Assignment:
Starting at the first line of the data below, retype every line up to and including the one containing "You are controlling".

(Stored records)
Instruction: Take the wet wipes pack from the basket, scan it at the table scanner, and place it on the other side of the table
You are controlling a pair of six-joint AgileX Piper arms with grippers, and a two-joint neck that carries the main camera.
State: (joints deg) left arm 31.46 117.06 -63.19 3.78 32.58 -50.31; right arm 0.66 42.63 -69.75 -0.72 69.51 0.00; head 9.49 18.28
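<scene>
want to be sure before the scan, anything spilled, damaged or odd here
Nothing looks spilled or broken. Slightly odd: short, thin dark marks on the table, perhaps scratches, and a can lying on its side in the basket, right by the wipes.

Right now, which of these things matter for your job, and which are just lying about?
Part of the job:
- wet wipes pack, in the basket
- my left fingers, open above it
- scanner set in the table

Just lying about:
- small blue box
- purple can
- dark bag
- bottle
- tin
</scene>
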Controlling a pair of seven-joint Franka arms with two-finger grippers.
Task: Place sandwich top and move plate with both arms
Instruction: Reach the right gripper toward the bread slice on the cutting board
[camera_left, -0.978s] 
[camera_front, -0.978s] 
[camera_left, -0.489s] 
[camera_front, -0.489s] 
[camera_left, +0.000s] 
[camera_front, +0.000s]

Exercise solution:
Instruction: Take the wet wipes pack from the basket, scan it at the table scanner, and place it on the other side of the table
You are controlling a pair of six-joint AgileX Piper arms with grippers, and a two-joint neck that carries the main camera.

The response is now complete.